Lines containing "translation" should be pulled from the material below.

# [INFORMATION SUPPLIED]

----------

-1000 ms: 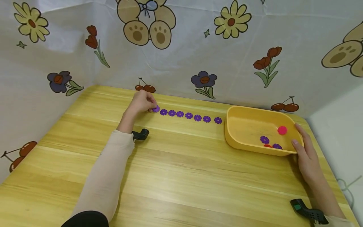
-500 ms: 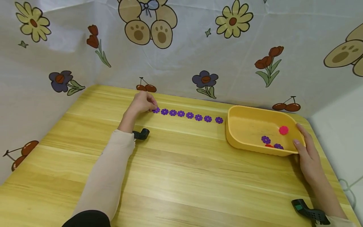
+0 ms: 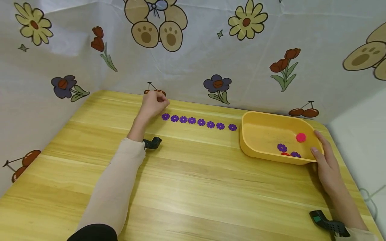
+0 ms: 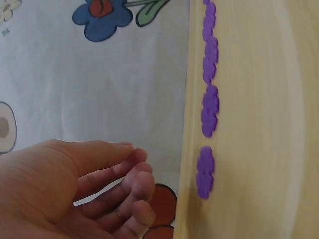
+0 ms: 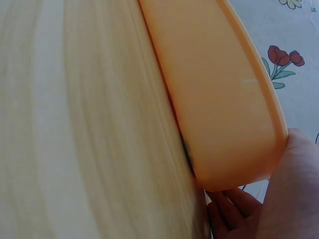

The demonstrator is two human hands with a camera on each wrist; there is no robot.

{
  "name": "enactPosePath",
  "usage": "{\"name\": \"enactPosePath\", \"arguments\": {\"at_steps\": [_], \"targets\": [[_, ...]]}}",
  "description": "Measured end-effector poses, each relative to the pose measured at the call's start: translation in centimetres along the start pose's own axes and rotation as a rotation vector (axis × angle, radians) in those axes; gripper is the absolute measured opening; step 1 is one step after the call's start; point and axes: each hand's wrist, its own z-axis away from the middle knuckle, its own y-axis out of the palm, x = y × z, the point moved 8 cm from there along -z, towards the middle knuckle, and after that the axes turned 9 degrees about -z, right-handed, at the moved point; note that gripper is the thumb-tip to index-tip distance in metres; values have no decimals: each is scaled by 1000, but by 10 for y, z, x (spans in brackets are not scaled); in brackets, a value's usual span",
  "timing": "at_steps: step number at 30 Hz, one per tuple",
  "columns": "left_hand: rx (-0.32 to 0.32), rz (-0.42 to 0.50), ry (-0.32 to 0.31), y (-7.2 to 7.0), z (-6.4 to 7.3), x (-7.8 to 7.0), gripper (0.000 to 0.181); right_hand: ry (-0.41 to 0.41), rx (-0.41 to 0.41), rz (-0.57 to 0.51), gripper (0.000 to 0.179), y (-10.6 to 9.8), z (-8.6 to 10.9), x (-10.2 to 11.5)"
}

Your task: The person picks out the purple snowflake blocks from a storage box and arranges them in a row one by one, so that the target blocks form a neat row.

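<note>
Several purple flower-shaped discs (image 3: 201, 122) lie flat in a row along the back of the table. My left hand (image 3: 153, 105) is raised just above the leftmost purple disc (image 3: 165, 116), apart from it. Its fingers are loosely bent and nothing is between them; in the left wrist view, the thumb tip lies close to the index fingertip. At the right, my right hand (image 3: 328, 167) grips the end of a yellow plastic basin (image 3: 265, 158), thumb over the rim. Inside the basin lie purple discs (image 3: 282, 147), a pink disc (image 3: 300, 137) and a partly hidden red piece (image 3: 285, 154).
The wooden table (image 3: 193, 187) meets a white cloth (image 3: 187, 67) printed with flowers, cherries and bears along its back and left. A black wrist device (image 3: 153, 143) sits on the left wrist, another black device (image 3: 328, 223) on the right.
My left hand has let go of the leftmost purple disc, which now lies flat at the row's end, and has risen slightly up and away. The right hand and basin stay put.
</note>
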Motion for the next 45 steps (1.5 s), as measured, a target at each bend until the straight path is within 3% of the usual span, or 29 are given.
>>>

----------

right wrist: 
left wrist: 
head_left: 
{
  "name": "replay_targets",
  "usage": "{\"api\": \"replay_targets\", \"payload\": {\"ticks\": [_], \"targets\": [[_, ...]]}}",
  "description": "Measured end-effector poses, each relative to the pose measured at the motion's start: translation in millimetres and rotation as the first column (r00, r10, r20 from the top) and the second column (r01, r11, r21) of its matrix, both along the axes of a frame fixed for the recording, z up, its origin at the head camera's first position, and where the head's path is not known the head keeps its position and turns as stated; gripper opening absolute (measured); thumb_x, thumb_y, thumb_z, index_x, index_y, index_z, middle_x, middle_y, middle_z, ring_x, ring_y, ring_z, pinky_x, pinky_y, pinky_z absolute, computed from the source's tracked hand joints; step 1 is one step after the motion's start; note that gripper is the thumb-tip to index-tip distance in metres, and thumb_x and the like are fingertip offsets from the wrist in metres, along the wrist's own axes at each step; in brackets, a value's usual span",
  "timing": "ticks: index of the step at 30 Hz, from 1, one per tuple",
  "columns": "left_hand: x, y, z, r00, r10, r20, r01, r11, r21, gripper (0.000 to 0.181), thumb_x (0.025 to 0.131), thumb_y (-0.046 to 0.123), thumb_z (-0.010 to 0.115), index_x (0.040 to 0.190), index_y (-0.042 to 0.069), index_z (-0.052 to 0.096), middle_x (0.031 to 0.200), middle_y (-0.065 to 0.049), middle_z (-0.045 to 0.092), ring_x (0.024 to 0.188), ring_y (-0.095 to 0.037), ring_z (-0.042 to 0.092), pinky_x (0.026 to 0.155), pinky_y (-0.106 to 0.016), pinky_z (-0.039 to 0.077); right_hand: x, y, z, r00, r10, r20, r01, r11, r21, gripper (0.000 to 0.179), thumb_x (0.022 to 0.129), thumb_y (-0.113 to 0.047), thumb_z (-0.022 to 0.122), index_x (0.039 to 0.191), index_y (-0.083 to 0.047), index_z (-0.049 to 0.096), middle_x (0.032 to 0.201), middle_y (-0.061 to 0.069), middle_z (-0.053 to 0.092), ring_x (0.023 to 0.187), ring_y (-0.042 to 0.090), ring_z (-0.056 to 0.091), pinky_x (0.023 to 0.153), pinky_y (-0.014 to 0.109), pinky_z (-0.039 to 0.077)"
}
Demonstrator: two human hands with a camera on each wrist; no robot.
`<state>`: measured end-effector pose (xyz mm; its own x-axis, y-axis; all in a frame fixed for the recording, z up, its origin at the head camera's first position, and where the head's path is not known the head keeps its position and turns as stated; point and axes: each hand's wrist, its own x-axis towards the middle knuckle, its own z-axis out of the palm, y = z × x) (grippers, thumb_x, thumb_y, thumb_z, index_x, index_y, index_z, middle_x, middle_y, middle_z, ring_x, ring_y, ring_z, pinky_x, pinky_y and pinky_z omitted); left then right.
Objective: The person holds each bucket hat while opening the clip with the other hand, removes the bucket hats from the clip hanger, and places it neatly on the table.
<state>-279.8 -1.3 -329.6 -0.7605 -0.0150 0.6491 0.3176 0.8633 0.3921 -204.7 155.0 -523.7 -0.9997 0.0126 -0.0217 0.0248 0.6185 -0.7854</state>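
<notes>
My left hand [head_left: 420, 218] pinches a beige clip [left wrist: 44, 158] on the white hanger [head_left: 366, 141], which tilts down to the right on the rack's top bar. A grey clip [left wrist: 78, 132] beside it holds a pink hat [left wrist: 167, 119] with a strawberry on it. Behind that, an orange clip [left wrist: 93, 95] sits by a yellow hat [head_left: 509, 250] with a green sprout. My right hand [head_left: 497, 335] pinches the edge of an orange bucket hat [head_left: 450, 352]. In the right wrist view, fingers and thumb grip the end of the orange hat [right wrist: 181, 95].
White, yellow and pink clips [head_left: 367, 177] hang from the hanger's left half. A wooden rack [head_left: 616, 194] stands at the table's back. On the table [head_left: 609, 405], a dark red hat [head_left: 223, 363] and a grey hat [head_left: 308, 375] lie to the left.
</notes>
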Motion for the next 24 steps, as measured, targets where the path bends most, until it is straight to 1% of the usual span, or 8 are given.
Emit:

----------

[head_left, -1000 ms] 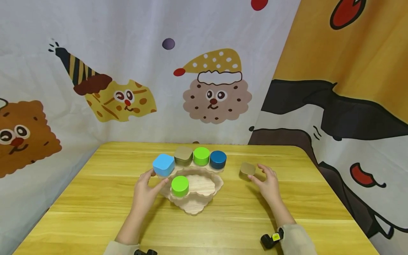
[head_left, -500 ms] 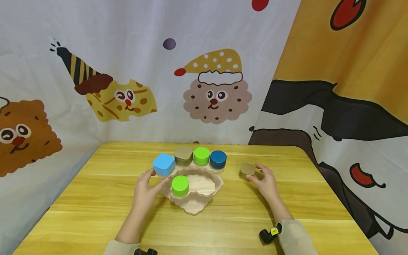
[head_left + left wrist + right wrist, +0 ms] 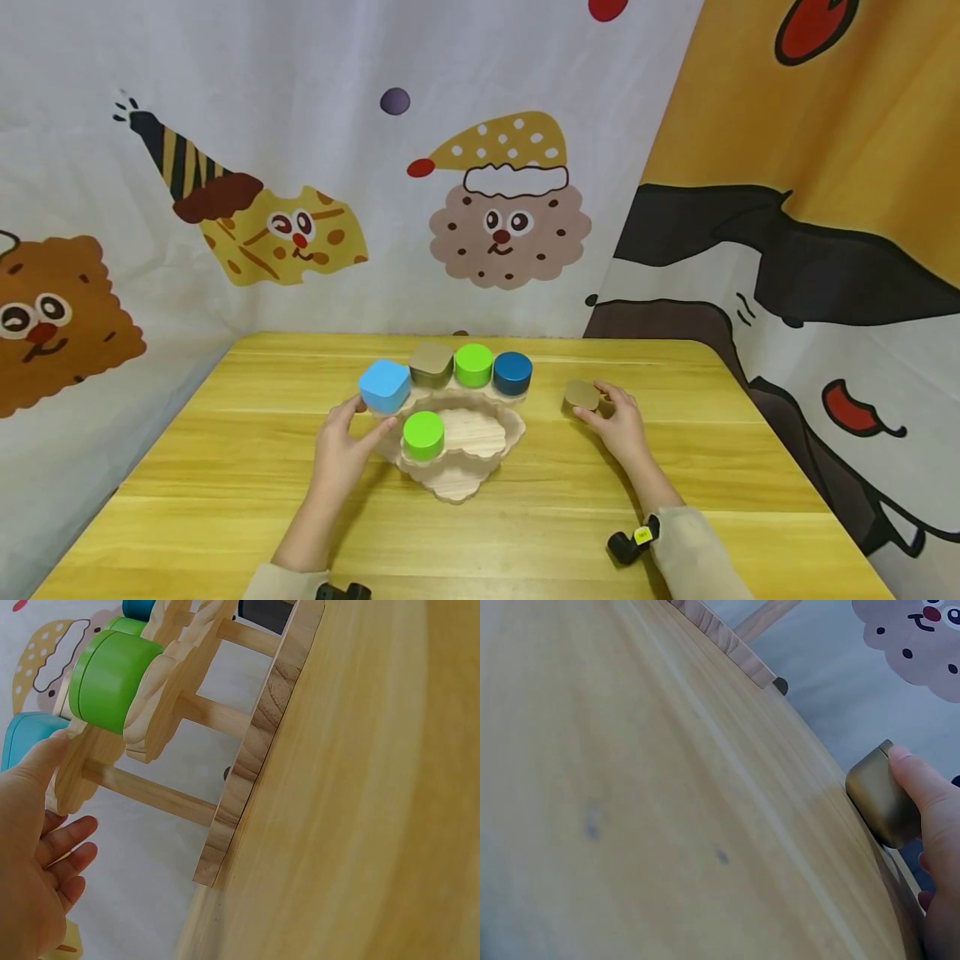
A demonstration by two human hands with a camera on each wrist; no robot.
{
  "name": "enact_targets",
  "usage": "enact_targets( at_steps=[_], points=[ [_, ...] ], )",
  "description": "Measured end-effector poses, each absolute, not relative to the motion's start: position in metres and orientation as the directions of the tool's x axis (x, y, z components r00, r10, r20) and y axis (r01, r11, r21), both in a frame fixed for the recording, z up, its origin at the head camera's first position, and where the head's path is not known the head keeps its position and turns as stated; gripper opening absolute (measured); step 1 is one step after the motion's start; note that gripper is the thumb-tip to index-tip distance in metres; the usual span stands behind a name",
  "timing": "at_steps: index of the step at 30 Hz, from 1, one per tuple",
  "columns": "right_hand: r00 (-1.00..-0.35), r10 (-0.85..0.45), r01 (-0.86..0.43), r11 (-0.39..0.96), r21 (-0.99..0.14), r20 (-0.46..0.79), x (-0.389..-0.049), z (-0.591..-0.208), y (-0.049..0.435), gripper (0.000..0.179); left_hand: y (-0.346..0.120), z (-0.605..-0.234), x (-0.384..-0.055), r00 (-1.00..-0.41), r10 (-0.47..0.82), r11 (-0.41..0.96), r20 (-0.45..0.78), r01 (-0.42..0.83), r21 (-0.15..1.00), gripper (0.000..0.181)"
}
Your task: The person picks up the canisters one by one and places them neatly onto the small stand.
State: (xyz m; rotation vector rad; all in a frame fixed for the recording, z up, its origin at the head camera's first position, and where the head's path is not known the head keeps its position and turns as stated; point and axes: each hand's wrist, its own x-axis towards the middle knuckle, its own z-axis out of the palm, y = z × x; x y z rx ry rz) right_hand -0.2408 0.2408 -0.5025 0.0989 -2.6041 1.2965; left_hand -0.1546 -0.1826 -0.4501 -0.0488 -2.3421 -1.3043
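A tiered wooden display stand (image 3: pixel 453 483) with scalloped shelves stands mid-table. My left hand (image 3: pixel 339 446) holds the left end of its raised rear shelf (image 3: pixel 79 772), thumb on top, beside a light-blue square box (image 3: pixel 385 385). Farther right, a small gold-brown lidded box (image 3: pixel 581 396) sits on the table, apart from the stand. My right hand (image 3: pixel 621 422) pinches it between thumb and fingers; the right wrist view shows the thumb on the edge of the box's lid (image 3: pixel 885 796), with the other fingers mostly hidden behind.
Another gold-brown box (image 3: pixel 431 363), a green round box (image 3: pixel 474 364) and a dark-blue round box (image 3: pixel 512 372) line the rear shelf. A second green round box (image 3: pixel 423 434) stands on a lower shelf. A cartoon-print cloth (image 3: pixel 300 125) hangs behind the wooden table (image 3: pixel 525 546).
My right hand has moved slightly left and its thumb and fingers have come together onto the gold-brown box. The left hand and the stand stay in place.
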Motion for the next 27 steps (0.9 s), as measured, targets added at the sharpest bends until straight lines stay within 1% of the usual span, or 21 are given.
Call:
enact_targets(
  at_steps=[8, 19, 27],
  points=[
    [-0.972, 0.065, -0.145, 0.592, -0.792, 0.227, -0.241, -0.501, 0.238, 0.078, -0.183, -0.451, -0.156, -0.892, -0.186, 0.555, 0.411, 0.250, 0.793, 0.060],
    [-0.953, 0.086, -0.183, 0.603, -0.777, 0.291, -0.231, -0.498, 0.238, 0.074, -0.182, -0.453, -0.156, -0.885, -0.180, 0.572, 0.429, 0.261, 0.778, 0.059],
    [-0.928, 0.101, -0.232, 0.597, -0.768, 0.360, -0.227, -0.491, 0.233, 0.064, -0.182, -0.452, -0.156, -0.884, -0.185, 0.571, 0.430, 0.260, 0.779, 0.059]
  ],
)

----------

# [RESULT OF THE EXERCISE]
  "description": "Measured end-effector poses, each relative to the pose measured at the call's start: translation in centimetres along the start pose's own axes and rotation as a rotation vector (axis × angle, radians) in those axes; gripper is the absolute measured opening; step 1 is one step after the call's start; point and axes: each hand's wrist, its own z-axis away from the middle knuckle, its own y-axis out of the palm, x = y × z, the point moved 8 cm from there along -z, towards the middle knuckle, and after that the axes turned 9 degrees about -z, right-handed, at the moved point; note that gripper is the thumb-tip to index-tip distance in metres; values have no decimals: each is scaled by 1000, but by 10 for y, z, x (spans in brackets are not scaled); in brackets, a value's usual span",
  "description": "Measured end-effector poses, each relative to the pose measured at the motion's start: translation in millimetres and rotation as the first column (r00, r10, r20 from the top) and the second column (r01, r11, r21) of its matrix, both along the axes of a frame fixed for the recording, z up, its origin at the head camera's first position, and where the head's path is not known the head keeps its position and turns as stated; gripper opening absolute (measured); thumb_x, thumb_y, thumb_z, index_x, index_y, index_z, middle_x, middle_y, middle_z, ring_x, ring_y, ring_z, pinky_x, pinky_y, pinky_z absolute, computed from the source's tracked hand joints; step 1 is one step after the motion's start; note that gripper is the thumb-tip to index-tip distance in metres, and thumb_x and the like are fingertip offsets from the wrist in metres, along the wrist's own axes at each step; in brackets, a value's usual span",

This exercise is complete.